Il ressort des pièces du dossier, et plus particulièrement des avis d’imposition sur les revenus des années 2019, 2020 et 2021, que Mme A… a déclaré au titre de ces années, pour son activité exercée à temps partiel, un revenu de référence s’élevant respectivement à 10 106 euros, 9 112 euros et 10 777 euros. Par ailleurs, il ressort également des pièces du dossier, et notamment d’une attestation de la caisse d’allocation familiales du Gard, que Mme A… a perçu une prime d’activité d’un montant de 228, 62 euros pour le mois de septembre 2022. Il résulte de ce qui précède que la requérante n’établit pas qu’elle percevait à la date de la décision litigieuse, des revenus suffisants pour subvenir durablement à ses besoins.

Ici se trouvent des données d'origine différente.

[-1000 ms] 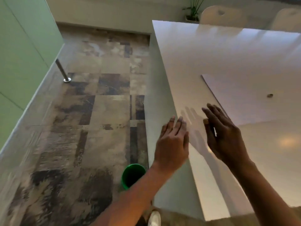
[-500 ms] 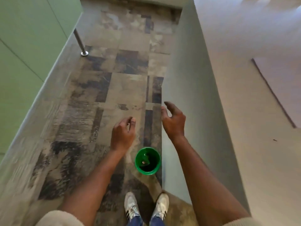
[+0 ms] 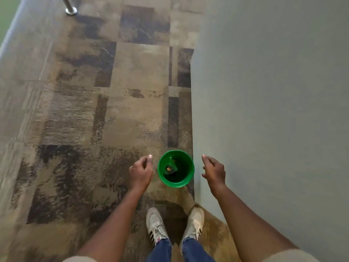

Par suite, le ministre, qui dispose d’un large pouvoir pour apprécier l’opportunité d’accorder la nationalité française, a pu, sans commettre d’erreur manifeste d’appréciation, ajourner à la courte durée de deux ans la demande de naturalisation présentée par l’intéressée pour le motif tiré de l’insuffisance de ses ressources.
Il résulte de ce qui précède que la requête de Mme A… doit être rejetée en toutes ses conclusions.
D E C I D E :
Article 1er : La requête de Mme A… est rejetée.
Article 2 : Le présent jugement sera notifié à Mme B… A… et au ministre de l’intérieur.
Copie en sera adressée à Me Deleau.
Délibéré après l’audience du 18 février 2026, à laquelle siégeaient :
Mme Chauvet, présidente,
Mme Martel, première conseillère,
Mme Kubota, première conseillère.
Rendu public par mise à disposition au greffe le 18 mars 2026.
La rapporteure,
J-K. Kubota
La présidente,
C. Chauvet
La greffière,
S. Barbera
La République mande et ordonne au ministre de l’intérieur, en ce qui le concerne ou à tous commissaires de justice à ce requis en ce qui concerne les voies de droit commun, contre les parties privées, de pourvoir à l’exécution de la présente décision.